**Work required:**
Give back exactly the lines of the entries below from the line with "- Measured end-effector" to the line with "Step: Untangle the", inclusive, and only those.
START Data records
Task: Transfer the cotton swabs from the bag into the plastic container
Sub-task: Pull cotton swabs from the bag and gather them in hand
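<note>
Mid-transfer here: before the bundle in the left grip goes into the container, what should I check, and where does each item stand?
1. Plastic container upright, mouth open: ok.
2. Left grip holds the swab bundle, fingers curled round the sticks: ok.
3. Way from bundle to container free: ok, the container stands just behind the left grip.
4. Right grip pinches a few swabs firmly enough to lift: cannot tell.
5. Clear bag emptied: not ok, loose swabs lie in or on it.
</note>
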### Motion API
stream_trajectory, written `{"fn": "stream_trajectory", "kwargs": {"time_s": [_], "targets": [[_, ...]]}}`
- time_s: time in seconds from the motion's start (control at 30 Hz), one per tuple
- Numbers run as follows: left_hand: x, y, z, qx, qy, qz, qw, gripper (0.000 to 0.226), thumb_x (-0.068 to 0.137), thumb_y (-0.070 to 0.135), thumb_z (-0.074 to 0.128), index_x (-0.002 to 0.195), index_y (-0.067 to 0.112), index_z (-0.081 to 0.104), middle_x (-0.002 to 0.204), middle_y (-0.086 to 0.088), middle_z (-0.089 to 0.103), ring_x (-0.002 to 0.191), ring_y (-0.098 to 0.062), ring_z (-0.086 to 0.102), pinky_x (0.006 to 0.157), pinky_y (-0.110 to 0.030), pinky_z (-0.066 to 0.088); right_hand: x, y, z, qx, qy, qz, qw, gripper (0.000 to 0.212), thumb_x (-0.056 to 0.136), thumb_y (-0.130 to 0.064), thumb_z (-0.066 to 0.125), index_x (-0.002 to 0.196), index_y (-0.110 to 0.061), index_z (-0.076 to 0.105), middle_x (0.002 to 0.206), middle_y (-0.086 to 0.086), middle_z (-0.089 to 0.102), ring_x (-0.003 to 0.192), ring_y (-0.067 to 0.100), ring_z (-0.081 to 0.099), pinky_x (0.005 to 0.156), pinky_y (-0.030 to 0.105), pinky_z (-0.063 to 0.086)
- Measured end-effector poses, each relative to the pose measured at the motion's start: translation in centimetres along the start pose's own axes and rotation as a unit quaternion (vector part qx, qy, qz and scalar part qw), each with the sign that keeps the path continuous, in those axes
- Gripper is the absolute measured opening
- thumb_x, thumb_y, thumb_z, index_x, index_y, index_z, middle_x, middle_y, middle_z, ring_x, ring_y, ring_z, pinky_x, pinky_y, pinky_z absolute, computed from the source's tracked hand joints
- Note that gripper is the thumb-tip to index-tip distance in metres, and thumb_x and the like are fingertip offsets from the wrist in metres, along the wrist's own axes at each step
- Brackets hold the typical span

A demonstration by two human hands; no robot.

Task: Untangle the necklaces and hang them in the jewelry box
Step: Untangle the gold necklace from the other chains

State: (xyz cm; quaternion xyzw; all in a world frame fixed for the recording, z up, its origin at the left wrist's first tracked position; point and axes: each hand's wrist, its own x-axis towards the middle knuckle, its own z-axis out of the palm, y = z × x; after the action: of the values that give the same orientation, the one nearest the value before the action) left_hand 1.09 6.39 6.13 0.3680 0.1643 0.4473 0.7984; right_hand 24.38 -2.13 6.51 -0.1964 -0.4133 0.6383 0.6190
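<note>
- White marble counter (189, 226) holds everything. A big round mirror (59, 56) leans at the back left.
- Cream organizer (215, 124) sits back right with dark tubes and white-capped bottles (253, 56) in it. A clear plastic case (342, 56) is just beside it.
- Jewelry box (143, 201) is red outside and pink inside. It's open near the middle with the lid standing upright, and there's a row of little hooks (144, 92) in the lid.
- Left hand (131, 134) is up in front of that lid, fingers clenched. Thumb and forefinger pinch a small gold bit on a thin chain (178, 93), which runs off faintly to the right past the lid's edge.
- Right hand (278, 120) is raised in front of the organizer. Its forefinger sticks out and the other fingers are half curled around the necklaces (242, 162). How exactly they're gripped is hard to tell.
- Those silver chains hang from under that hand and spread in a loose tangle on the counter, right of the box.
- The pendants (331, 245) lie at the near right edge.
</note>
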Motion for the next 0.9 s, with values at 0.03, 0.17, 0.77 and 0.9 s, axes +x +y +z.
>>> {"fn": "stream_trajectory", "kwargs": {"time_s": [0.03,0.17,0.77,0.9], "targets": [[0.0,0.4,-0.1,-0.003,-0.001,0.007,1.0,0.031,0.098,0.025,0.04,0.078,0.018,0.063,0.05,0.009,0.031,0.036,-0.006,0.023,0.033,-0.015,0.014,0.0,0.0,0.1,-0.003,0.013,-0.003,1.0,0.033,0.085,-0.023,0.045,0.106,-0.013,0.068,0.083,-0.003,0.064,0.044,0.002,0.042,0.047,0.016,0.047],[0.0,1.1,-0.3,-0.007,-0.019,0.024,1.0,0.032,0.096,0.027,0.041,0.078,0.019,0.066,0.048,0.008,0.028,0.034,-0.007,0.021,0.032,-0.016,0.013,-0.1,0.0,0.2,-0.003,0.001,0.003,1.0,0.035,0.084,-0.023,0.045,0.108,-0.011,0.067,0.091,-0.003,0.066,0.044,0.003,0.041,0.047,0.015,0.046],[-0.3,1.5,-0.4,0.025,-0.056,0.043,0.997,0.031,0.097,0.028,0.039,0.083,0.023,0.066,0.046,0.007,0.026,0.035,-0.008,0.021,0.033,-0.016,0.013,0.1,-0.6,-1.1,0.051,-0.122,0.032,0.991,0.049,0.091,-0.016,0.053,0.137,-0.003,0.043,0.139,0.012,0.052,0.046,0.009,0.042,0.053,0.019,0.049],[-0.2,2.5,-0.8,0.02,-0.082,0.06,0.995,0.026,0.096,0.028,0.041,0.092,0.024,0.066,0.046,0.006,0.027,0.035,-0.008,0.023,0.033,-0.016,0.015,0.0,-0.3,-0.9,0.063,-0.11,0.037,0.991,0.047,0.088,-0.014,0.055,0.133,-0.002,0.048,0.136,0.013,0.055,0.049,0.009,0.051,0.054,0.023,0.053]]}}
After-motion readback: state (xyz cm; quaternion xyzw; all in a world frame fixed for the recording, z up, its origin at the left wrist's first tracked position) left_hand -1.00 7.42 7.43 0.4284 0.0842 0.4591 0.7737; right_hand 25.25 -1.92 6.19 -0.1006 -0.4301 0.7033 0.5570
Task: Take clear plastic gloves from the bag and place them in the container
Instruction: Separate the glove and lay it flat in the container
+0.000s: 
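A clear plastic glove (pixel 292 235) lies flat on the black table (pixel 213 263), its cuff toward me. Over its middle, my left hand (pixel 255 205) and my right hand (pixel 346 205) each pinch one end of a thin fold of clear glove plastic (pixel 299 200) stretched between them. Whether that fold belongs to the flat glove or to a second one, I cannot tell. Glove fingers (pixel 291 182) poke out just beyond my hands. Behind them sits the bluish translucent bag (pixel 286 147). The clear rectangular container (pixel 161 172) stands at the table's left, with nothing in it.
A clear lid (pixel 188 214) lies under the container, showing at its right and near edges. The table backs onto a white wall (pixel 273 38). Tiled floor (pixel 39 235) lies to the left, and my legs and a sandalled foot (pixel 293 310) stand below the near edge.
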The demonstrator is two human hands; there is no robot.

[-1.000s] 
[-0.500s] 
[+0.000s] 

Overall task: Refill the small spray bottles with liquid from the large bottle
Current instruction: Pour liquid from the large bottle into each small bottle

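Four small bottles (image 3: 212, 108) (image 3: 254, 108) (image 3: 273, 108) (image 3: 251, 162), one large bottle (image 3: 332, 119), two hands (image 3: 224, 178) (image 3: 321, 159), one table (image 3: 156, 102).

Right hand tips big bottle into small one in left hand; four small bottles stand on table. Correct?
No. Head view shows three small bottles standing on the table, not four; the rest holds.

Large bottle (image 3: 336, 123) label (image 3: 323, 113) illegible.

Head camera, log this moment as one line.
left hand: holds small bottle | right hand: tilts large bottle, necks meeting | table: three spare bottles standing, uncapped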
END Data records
**Answer for the task:**
- Measured end-effector poses, each relative to the pose measured at the motion's start: translation in centimetres along the start pose's own axes and rotation as a unit quaternion (vector part qx, qy, qz and scalar part qw), each with the sign that keeps the path continuous, in those axes
- Gripper is the absolute measured opening
- thumb_x, thumb_y, thumb_z, index_x, index_y, index_z, middle_x, middle_y, middle_z, ring_x, ring_y, ring_z, pinky_x, pinky_y, pinky_z absolute, computed from the source's tracked hand joints
- Note that gripper is the thumb-tip to index-tip distance in metres, and thumb_x and the like are fingertip offsets from the wrist in metres, along the wrist's own axes at each step
- Brackets hold the typical span

A demonstration by two human hands; no robot.

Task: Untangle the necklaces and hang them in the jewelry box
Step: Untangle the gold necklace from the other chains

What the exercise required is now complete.